Cricket selectors are the most conservative people imaginable. Gilchrist had to leave NSW because that great champion Emery was in his way. Just think if he had decided he didn't want to leave Sydney he might have thrown it in
Batsmen are kept forever regardless of how they play because you either can't change a winning side or it's not time to panic yet.
Unless the cricket academy is admitted to the shield we will become like England with the 1st class ranks full of has beens & nearly were's & with only 6 teams the problem is magnified.
 
In the good old days, 2 tours of England was probably the extent of your career. Remember Bob Cowper ? Scored a 300 v England but finished his cricket career to get a real job. Now that cricket is a real job, how do you get made redundant ? Not many go quietly -as in a real job - and its all very traumatic. If you are a part of the 'inner circle' - possibly the captain's brother - it's even more complex. Wasn't this the reason for having two teams for tests and one day - so that there would be no dissent in the ranks ?

Look at the careers of Blewett, Martyn and Bevan - all quite strange but never a part of the inner circle. Compare that with Ponting - he's there - so he can afford to screw up a few times.

The future of spin is still the issue in AUstralia - we've got some pissed off types who are always compared with Warne at his best ( how many series did we win with Warne taking critical 2nd innings wickets ? ) and jsut can't get a go. Look at Qld - played the final with no spinners.
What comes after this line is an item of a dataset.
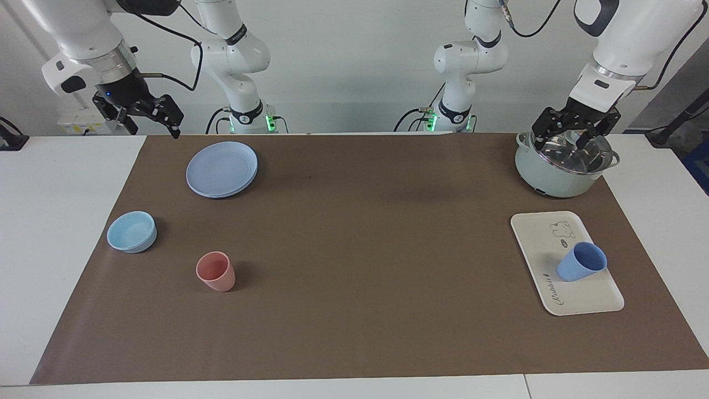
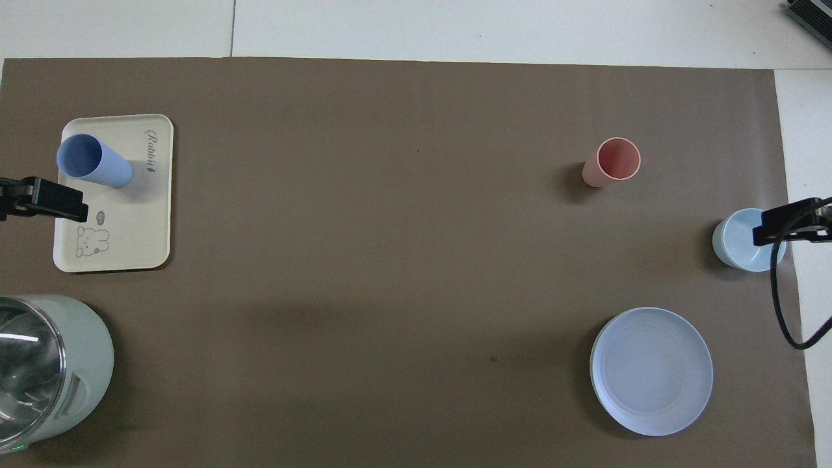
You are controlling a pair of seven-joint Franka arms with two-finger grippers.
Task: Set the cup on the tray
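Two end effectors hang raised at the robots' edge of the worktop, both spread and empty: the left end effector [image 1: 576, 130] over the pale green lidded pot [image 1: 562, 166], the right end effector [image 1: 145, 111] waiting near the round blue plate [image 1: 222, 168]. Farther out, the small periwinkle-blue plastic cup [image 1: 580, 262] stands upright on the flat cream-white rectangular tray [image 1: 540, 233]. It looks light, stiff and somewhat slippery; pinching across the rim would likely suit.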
There's the endless search for the left arm finger spinner - and suggesting that White should be elevated quickly is very risky ( looking for the new Warne ).

There should get all the half decent spinners and send them to the Indian spinners camp for a few months .. and work out how those guys do it.
 
our future has been a concern for over 5+ years now.


we still have an aging team and in that time have only dropped the one test series.

during this time we have pensioned off these 30+ players : slater, m waugh, s waugh, bevan, lehmann, bichel, miller and one or two others i've probably forgotten.

hayden, langer, martyn, gilchrist, warne, macgill, mcgrath and kasper are still on the scene and surely this summer will see the last of some of these in the test arena.

the transitional phase is just about here but the aussies do have adequate replacements.